Converting formats is a daily practice in bioinformatics. This is way more common while working with gene annotations as tools differ in input/output layouts. GTF/GFF/BED are the most used structures to store gene-related annotations and the conversion needs are not well covered by available software.
A considerable portion of genomic tools reduce the software space by accepting GTF/GFF3 files only, directing BED users to translate their files into different formats. While some of this issues have already been covered (e.g. bed2gtf) with GTF files, the GFF3 layout lacks stable converting tools (1, 2).

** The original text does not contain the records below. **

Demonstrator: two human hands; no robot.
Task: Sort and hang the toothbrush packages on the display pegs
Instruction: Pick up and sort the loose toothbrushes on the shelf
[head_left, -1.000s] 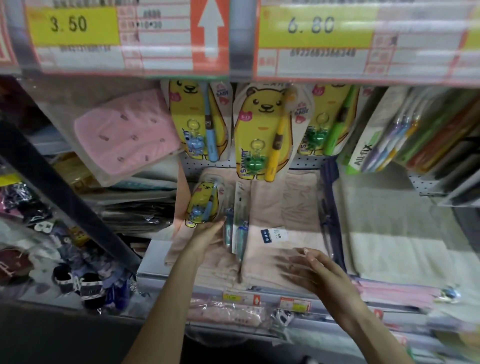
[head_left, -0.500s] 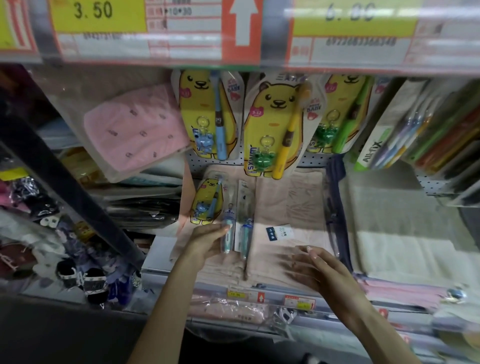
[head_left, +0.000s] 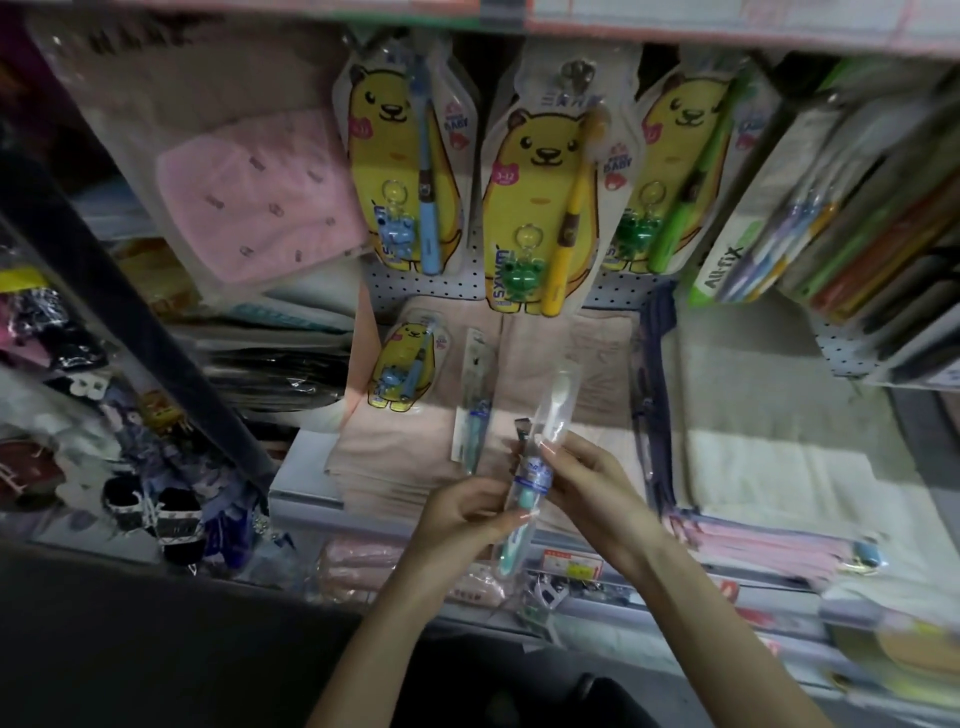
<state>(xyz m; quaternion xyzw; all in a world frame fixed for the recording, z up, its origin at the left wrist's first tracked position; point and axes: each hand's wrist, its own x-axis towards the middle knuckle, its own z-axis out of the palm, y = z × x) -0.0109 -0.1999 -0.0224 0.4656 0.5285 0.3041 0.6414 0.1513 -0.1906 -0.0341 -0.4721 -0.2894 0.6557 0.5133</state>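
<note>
Both my hands hold one slim clear toothbrush package (head_left: 540, 447) with a teal handle, lifted above the folded pink towels (head_left: 566, 358). My left hand (head_left: 462, 514) grips its lower part and my right hand (head_left: 582, 473) pinches its middle. Another slim package (head_left: 472, 400) and a small yellow bear package (head_left: 402, 364) lie on the towels. Three yellow bear toothbrush packages hang on the pegboard above: one with a blue brush (head_left: 400, 171), one with a yellow brush (head_left: 545, 208), one with a green brush (head_left: 675, 176).
A bagged pink cloth (head_left: 260, 197) hangs at the left. Packs of adult toothbrushes, one labelled All-fix (head_left: 748, 249), hang at the right. White towels (head_left: 769, 467) lie on the shelf to the right. Price tags (head_left: 571, 564) line the shelf edge below my hands.
My left hand picked one slim package up off the towels and my right hand came in to grip it too. The view has tilted down, so the price labels above are nearly out of frame.
</note>
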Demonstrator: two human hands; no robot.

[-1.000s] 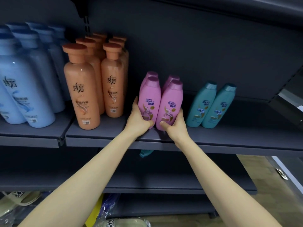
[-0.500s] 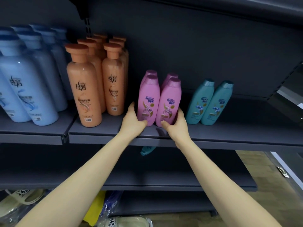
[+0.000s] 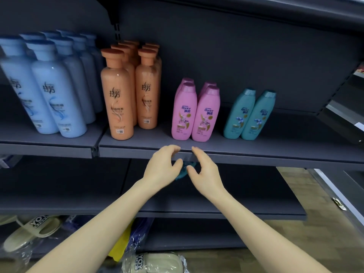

bed2gff is presented as a straightforward option to convert BED files into ready-to-use GFF3 files, closing that gap.
How?
bed2gff, takes the base code of bed2gtf, that basically is the reimplementation of UCSC's C binaries merged in 1 step (bedToGenePred + genePredToGtf). Before any conversion, this tool sorts the .bed file internally using a similar algorithmic approach seen in gtfsort. This step allows bed2gff to directly present the output file sorted in a natural and convenient way. Then, evaluates the position of exons and other features (CDS, stop/start, UTRs), preserving reading frames and adjusting the indexing count.
Following the rationale of bed2gtf, bed2gff is able to produce a ready-to-use gff3 file by using an isoforms file, that works as the refTable in C binaries to map each transcript to their respective gene.
To Do's
- Allow users to input compressed files (e.g. .gz, .bgzip)
- Test GFF3 with different types of aligners
- Improve the error module
- Add test modules for most of the scripts
- Allow users to specify their parent/child relationships (?)